This is the 581, along with the GP100 fixed sight full lug. Both are medium frame, .357 revolvers. The S&W L-frame came out first, IMO S&W brought them out to try to regain the police market from Ruger's Security Six, with the "larger frame" S&W hoped would make a .357 that would appeal to LE agencies. But, the S&W L-frame uses the same yoke assembly as the K-frame, and is just as prone to developing endshake issues with lots of .357's. The L-frame is basically just a beefed up version of the K-frame, the lockwork is exactly the same. The GP100 was a completely new design , with a beefier yoke tube, and has a crane lock, which is MUCH sturdier than S&W's ejector rod lockup system, and also the same system on the Security Six.

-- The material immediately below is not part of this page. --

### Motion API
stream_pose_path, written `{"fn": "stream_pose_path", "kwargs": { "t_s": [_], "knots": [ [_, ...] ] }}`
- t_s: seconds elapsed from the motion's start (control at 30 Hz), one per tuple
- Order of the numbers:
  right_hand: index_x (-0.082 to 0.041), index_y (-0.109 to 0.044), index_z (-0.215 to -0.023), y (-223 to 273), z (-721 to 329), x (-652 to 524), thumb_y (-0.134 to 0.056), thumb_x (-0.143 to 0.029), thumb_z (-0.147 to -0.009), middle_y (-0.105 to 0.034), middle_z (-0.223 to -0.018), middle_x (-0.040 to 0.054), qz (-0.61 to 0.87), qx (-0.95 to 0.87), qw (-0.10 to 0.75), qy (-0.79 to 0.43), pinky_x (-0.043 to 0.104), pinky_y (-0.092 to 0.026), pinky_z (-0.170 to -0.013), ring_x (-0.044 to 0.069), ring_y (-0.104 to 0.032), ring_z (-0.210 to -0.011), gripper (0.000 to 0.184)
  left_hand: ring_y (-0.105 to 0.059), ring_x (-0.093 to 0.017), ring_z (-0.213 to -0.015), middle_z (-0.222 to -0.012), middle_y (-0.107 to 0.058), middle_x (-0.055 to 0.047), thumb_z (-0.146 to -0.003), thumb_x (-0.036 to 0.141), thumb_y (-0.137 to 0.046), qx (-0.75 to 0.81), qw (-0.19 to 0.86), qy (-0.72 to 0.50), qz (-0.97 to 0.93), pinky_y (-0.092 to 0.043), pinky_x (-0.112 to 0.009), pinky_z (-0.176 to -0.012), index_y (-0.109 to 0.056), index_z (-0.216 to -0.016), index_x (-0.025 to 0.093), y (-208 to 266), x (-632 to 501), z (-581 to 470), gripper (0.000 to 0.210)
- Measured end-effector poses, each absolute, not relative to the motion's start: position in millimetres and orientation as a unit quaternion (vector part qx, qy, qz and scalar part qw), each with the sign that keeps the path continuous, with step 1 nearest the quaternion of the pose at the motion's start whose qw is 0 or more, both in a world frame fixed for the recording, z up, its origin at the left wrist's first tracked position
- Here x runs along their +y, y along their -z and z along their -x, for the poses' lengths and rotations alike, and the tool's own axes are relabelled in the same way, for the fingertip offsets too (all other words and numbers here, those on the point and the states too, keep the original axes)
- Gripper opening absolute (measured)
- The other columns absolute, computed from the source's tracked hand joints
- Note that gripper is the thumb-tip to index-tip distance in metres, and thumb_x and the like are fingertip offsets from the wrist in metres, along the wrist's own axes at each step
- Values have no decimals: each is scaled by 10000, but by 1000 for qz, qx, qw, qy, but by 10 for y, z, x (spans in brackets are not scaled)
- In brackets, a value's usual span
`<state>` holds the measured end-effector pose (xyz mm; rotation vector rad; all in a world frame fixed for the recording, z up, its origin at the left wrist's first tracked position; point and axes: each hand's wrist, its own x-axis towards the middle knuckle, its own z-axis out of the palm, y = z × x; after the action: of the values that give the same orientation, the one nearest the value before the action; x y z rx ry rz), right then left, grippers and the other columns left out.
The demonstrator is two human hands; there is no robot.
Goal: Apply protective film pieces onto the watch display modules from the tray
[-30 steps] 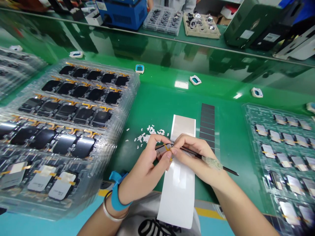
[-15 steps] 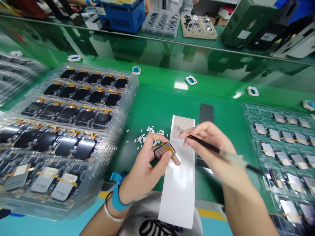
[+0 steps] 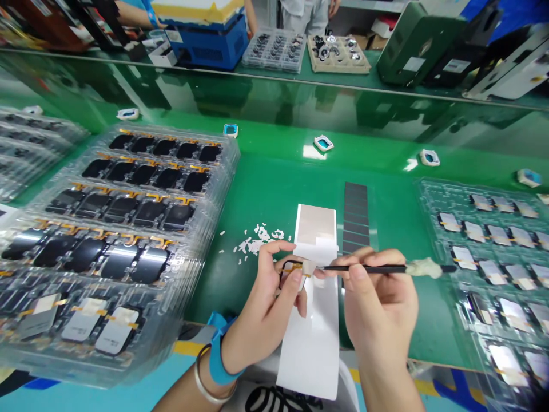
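My left hand [image 3: 266, 306] grips a small watch display module [image 3: 286, 266] by its edges, back side up, with an orange flex cable showing. Black tweezers [image 3: 388, 268], wrapped in something whitish near the rear end, lie level in my right hand [image 3: 381, 306]. At their tips a small pale sticker piece [image 3: 308, 266] sits at the module's right edge; whether it touches the module I cannot tell. Beneath both hands runs a long white backing sheet [image 3: 309, 349] with a beige upper part. Small white scraps [image 3: 256, 243] are scattered left of it.
Stacked clear trays [image 3: 141, 131] of black display modules stand on the left. Another clear tray [image 3: 433, 212] with silvery modules is at the right. A dark strip sheet [image 3: 355, 212] lies behind my right hand. White watch-case frames [image 3: 323, 143] line the back, below a shelf with a blue machine [image 3: 210, 48].
The tweezers have swung from the beige part of the sheet to the module, now level, with a pale piece at their tips. My left hand has shifted slightly, still holding the module.
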<state>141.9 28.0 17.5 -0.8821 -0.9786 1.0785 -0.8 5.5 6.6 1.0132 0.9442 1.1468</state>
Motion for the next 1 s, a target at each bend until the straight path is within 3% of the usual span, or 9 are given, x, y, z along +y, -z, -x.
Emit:
{"fn": "stream_pose_path", "kwargs": {
  "t_s": [0.17, 0.37, 0.6, 0.77, 1.0],
  "knots": [
    [-219, -566, -943, -117, -1336, 232, -659, -100, -888, -678, -838, -6, 411, -429, 675, -438, 323, -654, -781, 179, -754, -836, 161, -512, -76, -621, -724, -521, 45, -1070, 329, -384, 428, 598, -501, -456, -430, -216, -644, -429, -1141, 238, -37, 70, 11, 124],
    [-228, -543, -960, -112, -1271, 231, -600, -73, -913, -644, -836, -16, 392, -432, 686, -436, 302, -682, -687, 189, -765, -809, 172, -452, -96, -641, -778, -536, 20, -1044, 403, -431, 437, 628, -490, -417, -354, -196, -542, -374, -1135, 260, -20, 46, 25, 179],
    [-229, -551, -973, -93, -1260, 217, -578, -49, -915, -664, -837, -10, 383, -443, 686, -432, 311, -688, -700, 170, -757, -810, 191, -494, -100, -698, -795, -543, 24, -1034, 358, -476, 411, 641, -515, -394, -390, -200, -611, -367, -1147, 256, 0, 23, 41, 188],
    [-231, -556, -952, -125, -1230, 186, -586, -10, -891, -694, -837, -8, 387, -473, 673, -417, 305, -683, -732, 175, -758, -867, 230, -527, -116, -753, -879, -584, -9, -1023, 478, -449, 363, 651, -545, -383, -397, -207, -611, -433, -1103, 240, 24, 31, 42, 251],
    [-244, -555, -947, -125, -1235, 174, -610, -24, -884, -711, -839, -7, 412, -475, 660, -412, 285, -670, -711, 177, -763, -854, 235, -505, -99, -747, -799, -525, 20, -1063, 354, -404, 380, 653, -528, -387, -390, -193, -632, -425, -1060, 246, -50, 41, 29, 111]
  ]
}}
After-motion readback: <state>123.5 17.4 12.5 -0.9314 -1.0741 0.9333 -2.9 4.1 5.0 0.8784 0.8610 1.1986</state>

This is one of my GP100 6" guns, along with my Dad's 6" 586 made in 1989. I just sold the Colt King Cobra because it didn't do anything my Rugers couldn't, and I am not really a Colt guy. The GP100 shoots just as well as the 586 and I see no difference in DA shooting with either. They do the same exact job, but the GP100 will stand up to super-heavy .357's a lot better. That 586 is a work of art, though, with target hammer and trigger...........it was the first "real" gun that I fired, when you're a 10 year old kid touching off .357's at the indoor range with your Dad, it can make you a wheelgun fan for life=) Back in 1990, .357 revolvers still ruled the range, it was before the plastic "wondernine" Glock poppers completely dominated the market.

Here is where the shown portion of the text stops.